Only the pictures should be dropped; every line of the data must come back exactly as written.

GIVEN DATA:

· · · · ·

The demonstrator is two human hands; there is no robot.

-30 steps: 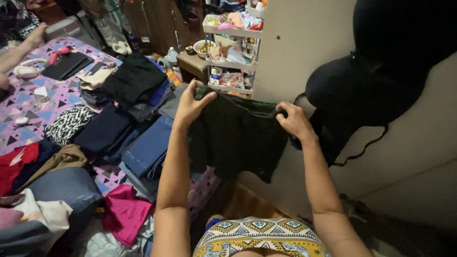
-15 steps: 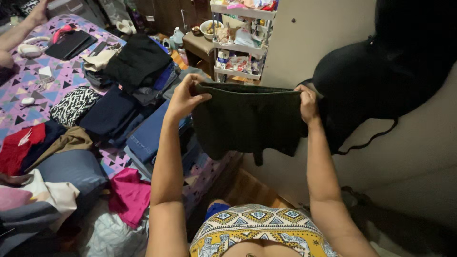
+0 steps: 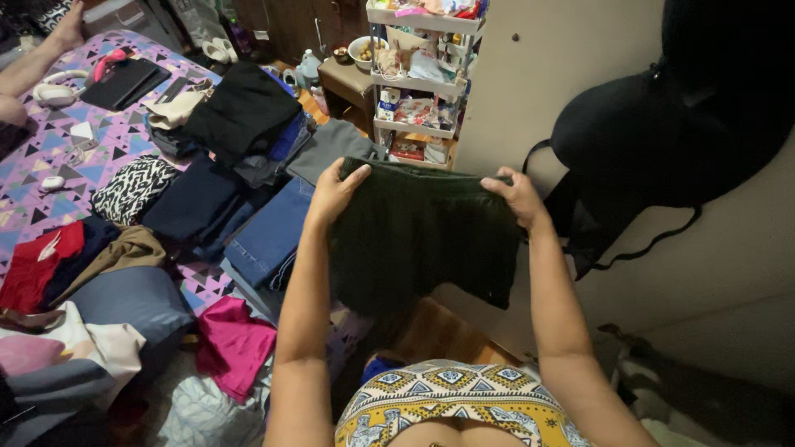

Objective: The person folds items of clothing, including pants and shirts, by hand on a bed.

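Beside the purple patterned bed [image 3: 50,178] stacked with folded clothes, I hold a dark green knit garment [image 3: 418,236] up, left hand [image 3: 331,194] and right hand [image 3: 517,197] fingers pinching its top corners; its long edge runs hand to hand, cloth hanging below.

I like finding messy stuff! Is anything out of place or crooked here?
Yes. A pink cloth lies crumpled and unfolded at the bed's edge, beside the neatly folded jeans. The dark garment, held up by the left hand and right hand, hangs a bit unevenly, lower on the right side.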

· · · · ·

RESULT OF THE EXERCISE:
The demonstrator is two human hands; there is no robot.

-30 steps: 
-15 steps: 
+0 steps: 

Objective: The person folds items of clothing, including pants and shirts, by hand on a bed.

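Beside the purple patterned bed [image 3: 50,178] stacked with folded clothes, I hold a dark green knit garment [image 3: 418,236] up, left hand [image 3: 331,194] and right hand [image 3: 517,197] fingers pinching its top corners; its long edge runs hand to hand, cloth hanging below.

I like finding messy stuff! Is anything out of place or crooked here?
Yes. A pink cloth lies crumpled and unfolded at the bed's edge, beside the neatly folded jeans. The dark garment, held up by the left hand and right hand, hangs a bit unevenly, lower on the right side.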

The answer to this exercise is complete.